Saudi Aramco and SABIC will set up an integrated industrial complex to convert crude oil to chemicals in Yanbu, on the west coast of Saudi Arabia.
The announcement by Saudi Aramco and SABIC, the two largest industrial entities in the Kingdom, reflects the high importance both companies place on making the Kingdom a key hub for global chemicals production, the companies said in a statement.
The complex will utilise an economically viable, innovative configuration to convert crude oil to chemicals.
The complex is expected to process 400,000 barrels per day of crude oil, which will produce approximately 9 million tons of chemicals and base oils annually and is expected to start operations in 2025.
The complex is expected to create an estimated 30,000 direct and indirect jobs, further stimulating the Kingdom’s economic diversification efforts. By 2030 the COTC complex is expected to have 1.5 per cent impact on the Kingdom’s Gross Domestic Product (GDP), with investments being shared equally by both companies.

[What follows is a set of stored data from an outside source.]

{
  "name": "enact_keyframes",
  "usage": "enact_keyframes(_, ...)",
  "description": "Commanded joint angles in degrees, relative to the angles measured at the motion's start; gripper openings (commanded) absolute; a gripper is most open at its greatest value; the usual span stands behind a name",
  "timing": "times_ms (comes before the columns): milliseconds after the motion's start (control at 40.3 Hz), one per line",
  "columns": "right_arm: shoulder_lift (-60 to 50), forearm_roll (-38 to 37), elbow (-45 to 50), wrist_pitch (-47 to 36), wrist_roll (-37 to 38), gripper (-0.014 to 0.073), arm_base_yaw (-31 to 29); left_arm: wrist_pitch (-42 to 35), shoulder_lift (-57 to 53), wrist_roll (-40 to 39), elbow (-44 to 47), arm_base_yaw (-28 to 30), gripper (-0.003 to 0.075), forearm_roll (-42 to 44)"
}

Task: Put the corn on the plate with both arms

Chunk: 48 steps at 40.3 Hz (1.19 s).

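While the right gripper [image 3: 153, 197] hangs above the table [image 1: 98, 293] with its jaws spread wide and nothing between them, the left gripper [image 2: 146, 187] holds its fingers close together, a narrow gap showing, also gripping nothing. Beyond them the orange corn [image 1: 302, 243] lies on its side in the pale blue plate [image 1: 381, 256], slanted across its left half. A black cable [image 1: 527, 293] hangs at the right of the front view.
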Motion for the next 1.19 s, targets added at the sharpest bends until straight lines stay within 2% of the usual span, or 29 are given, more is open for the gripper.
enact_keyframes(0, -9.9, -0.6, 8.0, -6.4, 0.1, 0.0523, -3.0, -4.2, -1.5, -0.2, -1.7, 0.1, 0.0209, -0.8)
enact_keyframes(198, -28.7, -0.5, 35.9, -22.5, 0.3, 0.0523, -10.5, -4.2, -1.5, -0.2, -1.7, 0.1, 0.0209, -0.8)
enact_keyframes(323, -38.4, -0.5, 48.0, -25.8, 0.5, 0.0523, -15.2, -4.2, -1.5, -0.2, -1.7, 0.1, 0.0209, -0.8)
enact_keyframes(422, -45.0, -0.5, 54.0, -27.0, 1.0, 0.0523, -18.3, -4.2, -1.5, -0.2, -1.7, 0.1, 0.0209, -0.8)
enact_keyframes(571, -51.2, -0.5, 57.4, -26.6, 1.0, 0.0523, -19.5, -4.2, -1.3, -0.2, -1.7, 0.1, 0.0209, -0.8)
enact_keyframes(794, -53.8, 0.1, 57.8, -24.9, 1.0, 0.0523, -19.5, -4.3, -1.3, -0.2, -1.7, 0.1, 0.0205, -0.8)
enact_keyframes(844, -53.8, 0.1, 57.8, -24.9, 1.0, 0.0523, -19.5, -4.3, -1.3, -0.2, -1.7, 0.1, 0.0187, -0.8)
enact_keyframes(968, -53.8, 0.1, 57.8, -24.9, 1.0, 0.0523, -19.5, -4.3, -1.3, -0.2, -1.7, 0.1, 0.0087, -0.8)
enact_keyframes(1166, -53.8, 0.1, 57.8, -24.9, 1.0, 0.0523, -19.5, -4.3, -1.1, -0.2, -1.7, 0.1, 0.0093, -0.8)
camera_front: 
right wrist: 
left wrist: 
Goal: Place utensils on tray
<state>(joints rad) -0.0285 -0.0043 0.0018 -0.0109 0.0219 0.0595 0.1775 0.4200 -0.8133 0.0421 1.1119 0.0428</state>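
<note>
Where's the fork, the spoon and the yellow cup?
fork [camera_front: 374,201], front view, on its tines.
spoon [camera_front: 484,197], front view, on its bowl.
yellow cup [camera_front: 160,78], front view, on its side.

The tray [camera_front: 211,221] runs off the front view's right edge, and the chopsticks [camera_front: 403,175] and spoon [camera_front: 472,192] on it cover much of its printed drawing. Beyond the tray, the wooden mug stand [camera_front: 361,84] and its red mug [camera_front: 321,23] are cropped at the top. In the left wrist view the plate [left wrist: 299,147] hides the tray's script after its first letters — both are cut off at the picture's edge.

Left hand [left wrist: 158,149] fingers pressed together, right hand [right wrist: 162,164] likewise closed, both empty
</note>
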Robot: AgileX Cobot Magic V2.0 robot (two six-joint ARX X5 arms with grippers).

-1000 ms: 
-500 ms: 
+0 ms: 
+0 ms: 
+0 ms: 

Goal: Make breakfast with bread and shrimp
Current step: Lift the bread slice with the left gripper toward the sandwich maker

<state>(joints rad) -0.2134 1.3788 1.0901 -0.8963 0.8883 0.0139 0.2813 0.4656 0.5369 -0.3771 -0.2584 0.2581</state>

Consistent with the Kingdom’s Vision 2030 economic transformation program, this project will support the creation of a world-leading downstream sector in Saudi Arabia, built on four key drivers: maximising value from the Kingdom’s crude oil production via integration across the hydrocarbon chain; enabling the creation of conversion industries to produce semi-finished and finished goods to help diversify the economy; developing advanced technologies and innovation; and enabling sustainable development in alignment with the Kingdom’s National Transformation Program.
The plans strengthens the alliance between the two largest Saudi global entities and solidifies the Kingdom’s position as a global leader in chemicals by substantially increasing production and maximizing value across the entire hydrocarbons chain.
Earlier this year, Saudi Aramco and SABIC awarded the Project Management and Front End Engineering to Wood and KBR. The partners are working on finalising the selection of Leading Edge Technologies to complement their technologies.